Doctor Who_ Last Man Running - Chris Boucher [80]
‘You mean Belay and his firster friends?’ Monly said.
‘Forget about it, The. Their time is over. He and all his kind are going to be... disadvantaged, shall we say?’
‘What are his kind?’ Leela asked loudly. She was standing now and glaring at Monly.
‘Firsters,’ he said coldly.
‘And disadvantaged?’ she demanded. ‘Does that mean killed?’
‘If necessary,’ he said. ‘We need to simplify things. What we need is a war. Wars simplify everything.’
‘That’s why you were sent here?’ the Doctor said. ‘To start a war?’
‘To provide the weapons for a like-minded group of patriots.’
Leela toyed with her knife. She looked ready to leap at his throat. ‘You mean there are others as mad as you are?’
‘You’d be surprised how many.’
‘Would I?’ she said and threw the knife at him.
The move was so sudden and so blurringly quick that Monly had no time to react to it. Only the force field that surrounded Leela prevented the throw from killing him. When the knife struck it there was a vivid spark, which was immediately swallowed up in a black flash like a thunder storm recorded in negative. Static shimmered and sparkled over the knife as it lay at Leela’s feet, and she made no attempt to pick it up again or to move from the spot where she was standing.
When Monly recovered from the shock he was furious at being made to feel vulnerable. ‘Time for you to get back to my experiment, I think,’ he raged.
The Doctor stood between him and the alcove. ‘It was a fighter’s natural response,’ he said reasonably, holding up his hands in a placatory gesture. He did not want to take a chance on overpowering Monly without finding out what he had done to Kley and the others, and what little surprises he might have managed to embed in these systems. He could have rigged remote activation, fail-safes, booby traps, all kinds of nastiness. Monly was the type who would derive immense satisfaction from devising a hideous aftermath to his own defeat and capture. The Doctor had faced warped individuals like him so many times before, creatures lost in their fantasies of death and destruction.
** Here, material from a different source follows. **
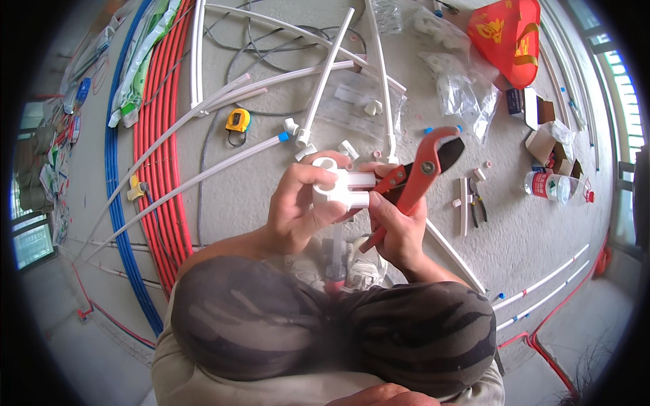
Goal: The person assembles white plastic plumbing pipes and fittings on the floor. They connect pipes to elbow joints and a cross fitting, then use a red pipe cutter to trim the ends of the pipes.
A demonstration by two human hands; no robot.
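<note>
My left hand is closed around a pair of white plastic pipe fittings, held above the floor in front of my knees. Two short white pipe pieces stick out of them to the right, side by side. In my right hand is a red-handled pipe cutter, its dark blade up and to the right. The right thumb and fingertips also touch the ends of the short pipes. Part of the cutter's lower handle is hidden by the fingers.
Loose white pipes lie ahead, near a yellow tape measure. Red pipes and blue pipes run along the left. On the right are pliers, a water bottle, open boxes and a red bag.
</note>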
‘Get out of my way,’ Monly said with enough casual confidence to convince the Doctor that he had indeed got unrevealed resources at his disposal.
The Doctor stood his ground. ‘What satisfaction will you get?’ he argued. If it came to it, in the end, he would have no choice but to risk stopping him physically. He could not let Leela be pushed back into the darkness.
‘I shall expand the sum of all knowledge,’ Monly said without a trace of irony.
It struck the Doctor that it was not just Leela’s sense of reality that had been under severe pressure. How often had Monly visited this alien nightmare? If he was not mad to begin with but just slightly unbalanced, this installation would build a feedback loop in his brain chemistry to intensify whatever it could find that was destructive in him. ‘Do you have time for that?’ the Doctor asked.
‘I will have when you give me the secret of the device that protects your blue box.’ Monly stepped very close to him and stared into his face. ‘A face-to-fact deal, isn’t that what you said?’
The Doctor returned his stare. ‘Why is it so important to you?’ he asked softly.
‘Do you still deny it’s your ship?’
There was an edge about the voice, a poorly disguised boredom. The Doctor realised Monly was asking a question to which he already knew the answer. Leela must have told the copy Doctor. ‘I thought I’d already admitted it.’
‘No.’
‘Yes.’
‘You didn’t mean it.’
‘Of course I meant it. The TARDIS is a vehicle.’
‘TARDIS? Strange name. An acronym, perhaps, for –’ he spoke the words with a flourish – ‘“Time And Relative –”’
‘You knew,’ the Doctor said.
‘Of course I knew. I know everything about you. You have no secrets from me, Thedoctor. Which laboratory developed it, exactly?’
From the centre of the chamber Leela laughed mockingly.
‘You are an ignorant fool. You know nothing about the Doctor and me.